There is a mechanism to ensure that there is no unexpected regression. Exposing the PSYCOPG_IMPL env var a program can make sure to obtain a specific implementation and import fails if it's not available. https://www.psycopg.org/psycopg3/docs/api/pq.html

odiroot · on Aug 2, 2021

> - Asyncio from the ground up

> - Python only fallback if the C extension fails to build

These two are really big! The former, for first-party async support, making it much easier to use with async frameworks.

The latter would make it much easier to ship in containers. I assume it's still better use the C version, for performance reasons.

whoknowswhat11 · on Aug 2, 2021

YES to this last!! Musl cross deploy can be annoying otherwise - any tips on building Alpine Linux ?

trulyme · on Aug 2, 2021

Just a huge thank you to Daniele for developing and maintaining psycopg! The article shows the level of professionalism and care that goes into this project. Using Django to test implementation is a genius idea. I can't wait to try the new version in a few of my projects, the changes (especially server-side parameters binding) sound great.

perlgeek · on Aug 2, 2021

A somebody who first started using DB code from Perl, and later learned Python, I always wondered by Python doesn't have a general database interface like DBI in Perl.

In Perl, all the database specific modules have a DBI backend, and all the higher-level modules (django-like frameworks, for example) rely on DBI.

In Python, SQLAlchemy has its own psycopg and cmysql integrations, and does django, and likely several other frameworks.

(Java has a similar standard, with JDBC, I believe; though I have never used it, so I might be misunderstanding something here).

zzzeek · on Aug 2, 2021

Creator of sqlalchemy here, I came from the perl DBI and JDBC worlds prior to starting python. We have pep 249, but it's generally a very loose spec, projects that implement it basically choose how much they want to follow or not follow it, and then with the introduction of asyncio people are walking away from the whole thing as the spec has not evolved pretty much at all for many years. At the top is that there is no actual library in which these drivers all need to bind towards as is the case with DBI and JDBC.

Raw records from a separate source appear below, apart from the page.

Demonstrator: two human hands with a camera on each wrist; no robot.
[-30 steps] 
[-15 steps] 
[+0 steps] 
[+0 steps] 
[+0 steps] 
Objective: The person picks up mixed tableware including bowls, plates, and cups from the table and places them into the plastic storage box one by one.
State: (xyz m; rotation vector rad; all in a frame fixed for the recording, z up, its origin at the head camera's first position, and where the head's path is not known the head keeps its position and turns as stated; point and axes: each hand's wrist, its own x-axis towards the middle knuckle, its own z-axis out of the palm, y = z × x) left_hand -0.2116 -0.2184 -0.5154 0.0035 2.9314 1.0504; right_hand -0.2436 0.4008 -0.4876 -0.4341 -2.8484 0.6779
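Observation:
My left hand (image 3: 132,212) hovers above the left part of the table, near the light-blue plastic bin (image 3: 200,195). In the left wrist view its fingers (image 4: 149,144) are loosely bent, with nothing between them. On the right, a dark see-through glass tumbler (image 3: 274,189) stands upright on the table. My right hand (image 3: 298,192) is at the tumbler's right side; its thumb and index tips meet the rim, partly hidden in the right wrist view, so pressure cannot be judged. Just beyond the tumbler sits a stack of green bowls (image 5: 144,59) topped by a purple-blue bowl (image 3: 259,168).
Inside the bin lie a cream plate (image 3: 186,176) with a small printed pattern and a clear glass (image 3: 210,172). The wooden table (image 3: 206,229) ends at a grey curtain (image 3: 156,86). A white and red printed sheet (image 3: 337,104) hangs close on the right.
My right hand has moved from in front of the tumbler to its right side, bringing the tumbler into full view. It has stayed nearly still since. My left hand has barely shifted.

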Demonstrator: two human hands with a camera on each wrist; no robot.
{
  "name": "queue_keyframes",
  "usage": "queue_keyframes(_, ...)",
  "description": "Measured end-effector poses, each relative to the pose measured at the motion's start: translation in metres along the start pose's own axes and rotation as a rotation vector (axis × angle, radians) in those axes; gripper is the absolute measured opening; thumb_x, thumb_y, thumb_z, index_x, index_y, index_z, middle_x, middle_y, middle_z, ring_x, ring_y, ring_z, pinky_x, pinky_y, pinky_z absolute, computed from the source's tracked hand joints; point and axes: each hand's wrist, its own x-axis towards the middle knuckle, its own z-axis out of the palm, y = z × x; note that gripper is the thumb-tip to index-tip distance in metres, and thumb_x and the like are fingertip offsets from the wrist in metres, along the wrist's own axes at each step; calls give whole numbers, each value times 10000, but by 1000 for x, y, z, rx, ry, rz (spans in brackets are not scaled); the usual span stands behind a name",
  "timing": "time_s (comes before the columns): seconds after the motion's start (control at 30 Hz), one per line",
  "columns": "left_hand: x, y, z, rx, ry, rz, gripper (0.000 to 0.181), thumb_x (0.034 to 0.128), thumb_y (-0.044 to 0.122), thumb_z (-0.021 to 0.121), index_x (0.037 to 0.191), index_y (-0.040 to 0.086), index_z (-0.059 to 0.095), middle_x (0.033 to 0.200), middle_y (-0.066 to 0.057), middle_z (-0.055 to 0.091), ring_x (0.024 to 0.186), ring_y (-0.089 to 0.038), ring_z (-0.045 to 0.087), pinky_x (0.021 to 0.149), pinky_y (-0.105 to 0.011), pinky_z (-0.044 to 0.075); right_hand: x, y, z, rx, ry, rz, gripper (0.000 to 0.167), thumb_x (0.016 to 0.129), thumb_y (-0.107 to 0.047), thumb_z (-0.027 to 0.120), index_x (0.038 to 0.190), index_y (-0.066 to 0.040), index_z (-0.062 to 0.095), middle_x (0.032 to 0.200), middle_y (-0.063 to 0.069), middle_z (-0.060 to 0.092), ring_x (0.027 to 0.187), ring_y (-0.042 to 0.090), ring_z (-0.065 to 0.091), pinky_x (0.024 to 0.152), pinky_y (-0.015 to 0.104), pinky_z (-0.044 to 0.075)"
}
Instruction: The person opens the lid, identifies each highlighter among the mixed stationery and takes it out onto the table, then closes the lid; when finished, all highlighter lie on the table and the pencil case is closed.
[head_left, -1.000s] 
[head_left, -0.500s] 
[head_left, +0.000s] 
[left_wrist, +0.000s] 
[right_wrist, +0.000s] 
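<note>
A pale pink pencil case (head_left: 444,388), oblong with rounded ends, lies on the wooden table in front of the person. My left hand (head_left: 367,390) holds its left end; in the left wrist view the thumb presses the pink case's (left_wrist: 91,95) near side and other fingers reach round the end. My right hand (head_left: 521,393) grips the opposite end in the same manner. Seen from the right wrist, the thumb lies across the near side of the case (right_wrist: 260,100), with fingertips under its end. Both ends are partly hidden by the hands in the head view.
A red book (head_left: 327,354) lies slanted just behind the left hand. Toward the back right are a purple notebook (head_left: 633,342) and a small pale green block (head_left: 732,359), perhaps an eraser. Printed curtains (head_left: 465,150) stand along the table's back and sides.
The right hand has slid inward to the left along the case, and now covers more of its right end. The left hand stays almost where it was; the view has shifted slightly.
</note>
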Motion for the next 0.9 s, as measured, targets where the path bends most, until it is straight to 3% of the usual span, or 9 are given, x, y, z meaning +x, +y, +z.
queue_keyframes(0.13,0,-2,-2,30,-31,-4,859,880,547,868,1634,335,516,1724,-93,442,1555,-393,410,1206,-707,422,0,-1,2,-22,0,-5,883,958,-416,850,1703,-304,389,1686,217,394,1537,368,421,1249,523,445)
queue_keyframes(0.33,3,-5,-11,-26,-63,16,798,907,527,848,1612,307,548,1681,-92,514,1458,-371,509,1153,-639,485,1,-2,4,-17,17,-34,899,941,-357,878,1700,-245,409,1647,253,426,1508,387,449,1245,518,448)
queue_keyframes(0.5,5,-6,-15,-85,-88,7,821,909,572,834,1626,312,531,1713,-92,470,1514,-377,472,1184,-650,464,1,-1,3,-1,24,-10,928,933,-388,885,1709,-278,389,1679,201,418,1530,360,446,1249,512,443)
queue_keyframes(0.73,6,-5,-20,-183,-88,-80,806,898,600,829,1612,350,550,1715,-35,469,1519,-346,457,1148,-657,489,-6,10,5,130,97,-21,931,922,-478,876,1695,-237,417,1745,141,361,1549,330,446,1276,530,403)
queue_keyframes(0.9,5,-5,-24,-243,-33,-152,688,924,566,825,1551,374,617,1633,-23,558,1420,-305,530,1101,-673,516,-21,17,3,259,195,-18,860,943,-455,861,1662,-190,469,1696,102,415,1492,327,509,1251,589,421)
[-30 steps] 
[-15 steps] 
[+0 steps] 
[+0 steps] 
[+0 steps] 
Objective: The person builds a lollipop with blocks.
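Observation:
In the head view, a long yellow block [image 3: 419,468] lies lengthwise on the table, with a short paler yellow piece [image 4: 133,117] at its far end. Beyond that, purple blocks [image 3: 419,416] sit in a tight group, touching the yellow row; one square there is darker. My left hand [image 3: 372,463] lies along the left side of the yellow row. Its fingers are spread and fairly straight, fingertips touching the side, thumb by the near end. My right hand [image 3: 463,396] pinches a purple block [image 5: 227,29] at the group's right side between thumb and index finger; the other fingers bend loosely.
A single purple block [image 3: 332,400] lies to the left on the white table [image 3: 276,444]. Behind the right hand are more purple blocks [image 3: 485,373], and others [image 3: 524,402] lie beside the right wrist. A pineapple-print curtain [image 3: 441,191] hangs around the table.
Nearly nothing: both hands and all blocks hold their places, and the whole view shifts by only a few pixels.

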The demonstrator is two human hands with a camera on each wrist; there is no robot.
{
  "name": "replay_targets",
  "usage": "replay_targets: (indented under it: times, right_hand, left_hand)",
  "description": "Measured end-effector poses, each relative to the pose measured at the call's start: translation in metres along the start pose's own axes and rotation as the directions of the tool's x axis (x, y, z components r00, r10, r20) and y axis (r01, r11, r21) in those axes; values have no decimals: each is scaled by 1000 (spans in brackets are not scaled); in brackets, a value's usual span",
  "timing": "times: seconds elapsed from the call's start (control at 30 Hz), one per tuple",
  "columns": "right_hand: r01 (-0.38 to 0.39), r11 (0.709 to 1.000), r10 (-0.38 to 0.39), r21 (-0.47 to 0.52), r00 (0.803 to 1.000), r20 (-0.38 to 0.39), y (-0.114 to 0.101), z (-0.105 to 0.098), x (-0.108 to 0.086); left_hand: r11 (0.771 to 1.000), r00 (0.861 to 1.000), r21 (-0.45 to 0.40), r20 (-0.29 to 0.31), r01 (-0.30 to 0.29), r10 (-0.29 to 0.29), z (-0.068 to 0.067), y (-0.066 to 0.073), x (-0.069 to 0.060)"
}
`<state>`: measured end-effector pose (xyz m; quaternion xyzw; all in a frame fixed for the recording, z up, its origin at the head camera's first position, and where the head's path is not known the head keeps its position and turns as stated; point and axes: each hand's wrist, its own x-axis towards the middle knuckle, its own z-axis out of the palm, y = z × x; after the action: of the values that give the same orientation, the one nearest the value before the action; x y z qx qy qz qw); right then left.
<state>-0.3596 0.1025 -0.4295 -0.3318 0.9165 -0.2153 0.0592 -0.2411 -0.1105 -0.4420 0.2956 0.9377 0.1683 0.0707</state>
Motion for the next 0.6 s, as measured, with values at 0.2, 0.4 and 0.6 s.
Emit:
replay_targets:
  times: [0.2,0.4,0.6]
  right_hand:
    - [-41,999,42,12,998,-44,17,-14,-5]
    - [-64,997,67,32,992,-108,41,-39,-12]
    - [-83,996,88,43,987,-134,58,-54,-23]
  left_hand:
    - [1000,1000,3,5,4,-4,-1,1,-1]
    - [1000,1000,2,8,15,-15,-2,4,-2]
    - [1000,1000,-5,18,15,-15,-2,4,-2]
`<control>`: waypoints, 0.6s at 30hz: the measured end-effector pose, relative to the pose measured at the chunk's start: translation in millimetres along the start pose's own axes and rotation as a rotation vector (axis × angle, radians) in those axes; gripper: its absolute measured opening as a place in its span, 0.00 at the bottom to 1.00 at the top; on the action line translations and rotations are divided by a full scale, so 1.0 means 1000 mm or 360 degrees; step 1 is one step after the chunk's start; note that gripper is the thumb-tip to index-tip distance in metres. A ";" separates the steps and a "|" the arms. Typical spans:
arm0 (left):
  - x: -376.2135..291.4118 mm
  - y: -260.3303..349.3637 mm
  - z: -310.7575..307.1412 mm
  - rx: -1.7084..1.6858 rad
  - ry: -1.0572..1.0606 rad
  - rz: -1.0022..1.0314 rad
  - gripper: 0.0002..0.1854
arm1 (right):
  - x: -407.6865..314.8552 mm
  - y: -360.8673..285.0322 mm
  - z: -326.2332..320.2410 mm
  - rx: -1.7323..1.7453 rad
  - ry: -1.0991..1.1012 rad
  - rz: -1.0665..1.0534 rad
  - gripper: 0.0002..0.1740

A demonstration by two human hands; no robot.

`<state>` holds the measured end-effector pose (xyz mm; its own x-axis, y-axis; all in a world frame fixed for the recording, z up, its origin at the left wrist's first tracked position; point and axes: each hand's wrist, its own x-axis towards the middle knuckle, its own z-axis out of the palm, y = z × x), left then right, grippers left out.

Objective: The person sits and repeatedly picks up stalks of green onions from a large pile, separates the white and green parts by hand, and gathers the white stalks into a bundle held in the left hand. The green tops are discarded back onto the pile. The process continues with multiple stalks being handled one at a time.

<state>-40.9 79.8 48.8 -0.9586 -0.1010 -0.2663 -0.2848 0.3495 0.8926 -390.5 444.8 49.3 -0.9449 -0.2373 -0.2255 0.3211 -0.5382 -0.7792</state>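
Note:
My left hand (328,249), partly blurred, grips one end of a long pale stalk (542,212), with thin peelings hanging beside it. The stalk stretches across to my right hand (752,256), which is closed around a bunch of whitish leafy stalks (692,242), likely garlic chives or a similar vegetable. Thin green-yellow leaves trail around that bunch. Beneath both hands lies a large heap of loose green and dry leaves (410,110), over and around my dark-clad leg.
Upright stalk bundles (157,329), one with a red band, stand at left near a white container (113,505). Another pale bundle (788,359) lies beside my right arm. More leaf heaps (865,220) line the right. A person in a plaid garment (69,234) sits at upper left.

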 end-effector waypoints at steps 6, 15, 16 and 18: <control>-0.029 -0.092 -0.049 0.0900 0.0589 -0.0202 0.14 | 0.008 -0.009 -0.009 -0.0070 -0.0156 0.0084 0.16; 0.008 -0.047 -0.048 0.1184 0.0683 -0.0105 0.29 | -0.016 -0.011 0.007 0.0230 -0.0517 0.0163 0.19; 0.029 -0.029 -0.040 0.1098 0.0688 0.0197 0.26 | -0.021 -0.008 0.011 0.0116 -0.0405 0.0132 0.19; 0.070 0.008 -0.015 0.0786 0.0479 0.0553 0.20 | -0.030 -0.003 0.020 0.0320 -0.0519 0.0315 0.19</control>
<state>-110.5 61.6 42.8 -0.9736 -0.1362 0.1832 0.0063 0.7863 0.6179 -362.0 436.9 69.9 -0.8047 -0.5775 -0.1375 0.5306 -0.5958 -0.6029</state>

All of that said the reality is that databases are so different in how they define client interactions you're going to have these problems with either approach. The transparency of Python allows it to be ultimately easier to work through these issues, though I've always wished there was a better pep249 story.

prpl · on Aug 2, 2021

I had the chance to complain to Guido once about wanting a better DBAPI, especially on the subject of result set metadata/typing (looking at you, pysqlite with your worthless cursor.description)

This was after a mypy/typing talk, so highly tangentially relevant I suppose.

While it's not perfect, I think JDBC really is the gold standard, and I wish there was a DBAPI spec that was a bit closer to that, especially something with proper prepared statements. I haven't used database/sql in Go but it seems okay too.

Thanks for sqlalchemy - it has become the de facto DBAPI in many projects I've worked on.

anewhnaccount2 · on Aug 2, 2021

There is https://www.python.org/dev/peps/pep-0249/ . I suppose part of the issue is that there is probably deviation from the standard and lots of extensions. I imagine that the standard means there is a lot of shared code between the different connectors though.

nerdponx · on Aug 2, 2021

As far as I know, there is zero or close to zero shared code.

PEP 249 is great to have, and it's nice to at least have a starting point for learning a new database connector library.

But not all database connector libraries implement the specification. One well-known library [0] explicitly and deliberately violates the spec with no spec-compliant "escape hatch". Also the style of passing parameters as a single sequence (e.g. list or tuple) tends to be a newbie trap, and having 4 different placeholder styles can be annoying.

That said, there are ODBC connector libraries [1] if you really do need a uniform interface. But at that point you might be better off with the SQLAlchemy "Core" query builder [2].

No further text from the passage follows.